Data centre managers face two major and related issues this year. First, they must acquire and pay for enough electricity to feed their increasingly densely packed server farms. Then, they have to spend more money, and find yet more power, to keep them cool.
Without a doubt, the data centre power and heat dilemma is rapidly reaching crisis proportions. For the past several years, data centre operators have been fighting to find the space needed to meet spiralling demand for processing capacity. Most have partially fixed this problem by using compact blade servers to boost their MIPS/square foot ratio, but this has created a new problem. Densely packed racks need more power to run, and each Watt of electricity used by a processor means another Watt of power must be used to keep it cool.

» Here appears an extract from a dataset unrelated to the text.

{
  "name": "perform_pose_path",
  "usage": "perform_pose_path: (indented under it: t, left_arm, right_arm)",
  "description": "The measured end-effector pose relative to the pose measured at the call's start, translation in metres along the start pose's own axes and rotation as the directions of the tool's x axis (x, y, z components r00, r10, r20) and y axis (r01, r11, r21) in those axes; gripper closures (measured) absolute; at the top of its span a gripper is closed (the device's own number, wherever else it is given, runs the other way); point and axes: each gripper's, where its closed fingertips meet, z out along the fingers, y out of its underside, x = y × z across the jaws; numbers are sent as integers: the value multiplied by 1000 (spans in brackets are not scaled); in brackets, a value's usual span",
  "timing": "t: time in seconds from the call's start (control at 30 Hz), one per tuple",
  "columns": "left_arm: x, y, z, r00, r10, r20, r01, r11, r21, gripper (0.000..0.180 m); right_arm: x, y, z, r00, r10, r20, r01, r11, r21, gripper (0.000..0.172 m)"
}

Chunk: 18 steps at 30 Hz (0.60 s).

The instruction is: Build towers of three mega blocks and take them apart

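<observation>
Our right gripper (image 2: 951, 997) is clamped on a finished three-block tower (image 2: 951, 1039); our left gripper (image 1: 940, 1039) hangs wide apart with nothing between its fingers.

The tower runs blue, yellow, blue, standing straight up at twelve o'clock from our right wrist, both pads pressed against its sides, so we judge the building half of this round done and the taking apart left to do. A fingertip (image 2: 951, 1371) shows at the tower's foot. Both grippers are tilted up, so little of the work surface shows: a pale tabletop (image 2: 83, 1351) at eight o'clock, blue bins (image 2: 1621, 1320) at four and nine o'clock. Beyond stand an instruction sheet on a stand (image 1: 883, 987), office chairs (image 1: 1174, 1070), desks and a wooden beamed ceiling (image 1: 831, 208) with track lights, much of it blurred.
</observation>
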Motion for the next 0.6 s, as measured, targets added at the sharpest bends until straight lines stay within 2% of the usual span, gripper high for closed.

The consequences of this equation are hurting companies in a variety of ways, not the least of which is increased operating costs. According to a recent US study by Hewlett-Packard, a relatively modest 30,000 square foot data centre will now typically house 1,000 server racks. Depending on how many servers they hold, each rack will consume between 5 and 25 kilowatts per hour, or roughly 10 Megawatts a year when cooling power is factored.
In the US, with maintenance and amortisation charges added, such a data centre would generate an operational bill of $4.2 million. Europe’s higher electricity prices could add a further 30% to this bill.
So what is to be done? Can companies really be digital and green? The simple answer is, yes – but in practice it will be more difficult than a lot of companies have yet realised.
Although ideally all heat and power issues would be solved by building new, state-of-the-art data centres designed from the ground up to accommodate modern IT capacity demands, this isn’t going to happen.
New data centres require cheap real estate, access to high-capacity supplies of both electricity and communications bandwidth and, if they are to house servers supporting real-time applications, must be within a few miles of users’ offices. Where such premises exist close to business centres like the City, service providers can easily charge $50 per square metre simply to house equipment.
For the majority of organisations this means managing with existing resources. There is no silver bullet that does this. Instead, data centre owners must build new parameters into their capacity management equations.
One starting point may be to install more “intelligent” air-conditioning systems. Companies such as APC and Hewlett-Packard report growing interest in next generation AC regimes that use sophisticated matrices of sensors and fans.
Such “intelligent” AC regimes make it possible to run more servers in less space without a complete rebuild, but to be effective they will need to be complemented by new rack infrastructure, including air-tight blade chassis such as IBM’s Blade Centre series, and HP’s new C-Class range.
HP’s C-Class series optimises the efficiency of air cooling by managing air flow inside as well as outside chassis enclosures. With the addition of complementary power management technology, HP says its C7000 chassis will cut as much as 60% from data centre operating costs. With BladeCentre, IBM has recently taken a different tack, reintroducing water to the data centre for the first time since its 360-series mainframes dispensed with copper piped cooling systems.
As global warming becomes less and less deniable, and as energy prices inevitably rise in recognition, many more techniques will be brought to bare on keeping data centres running at optimum capacity, but without costing the earth.